━━━ Available data ━━━

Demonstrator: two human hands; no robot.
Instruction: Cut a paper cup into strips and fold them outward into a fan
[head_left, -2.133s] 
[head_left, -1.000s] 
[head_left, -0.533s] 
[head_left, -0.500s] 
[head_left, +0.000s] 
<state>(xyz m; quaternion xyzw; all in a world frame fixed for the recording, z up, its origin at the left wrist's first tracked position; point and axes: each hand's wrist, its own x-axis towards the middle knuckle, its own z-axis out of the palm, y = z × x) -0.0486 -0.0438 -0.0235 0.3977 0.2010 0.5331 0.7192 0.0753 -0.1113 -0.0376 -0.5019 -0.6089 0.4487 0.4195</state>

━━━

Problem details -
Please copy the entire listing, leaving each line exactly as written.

Result -
Demonstrator: two human hands; no robot.
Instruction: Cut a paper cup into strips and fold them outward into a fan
[head_left, -2.133s] 
[head_left, -1.000s] 
[head_left, -0.533s] 
[head_left, -0.500s] 
[head_left, +0.000s] 
<state>(xyz m; quaternion xyzw; all in a world frame fixed for the recording, z up, its origin at the left wrist's first tracked position; point and axes: each hand's wrist, its own x-axis towards the middle knuckle, its own z-axis out of the palm, y = z × x) -0.0486 -0.0438 -0.0235 0.3977 0.2010 0.5331 0.7192 0.0753 -0.1113 -0.0376 -0.5019 -0.6089 0.4487 0.4195</state>

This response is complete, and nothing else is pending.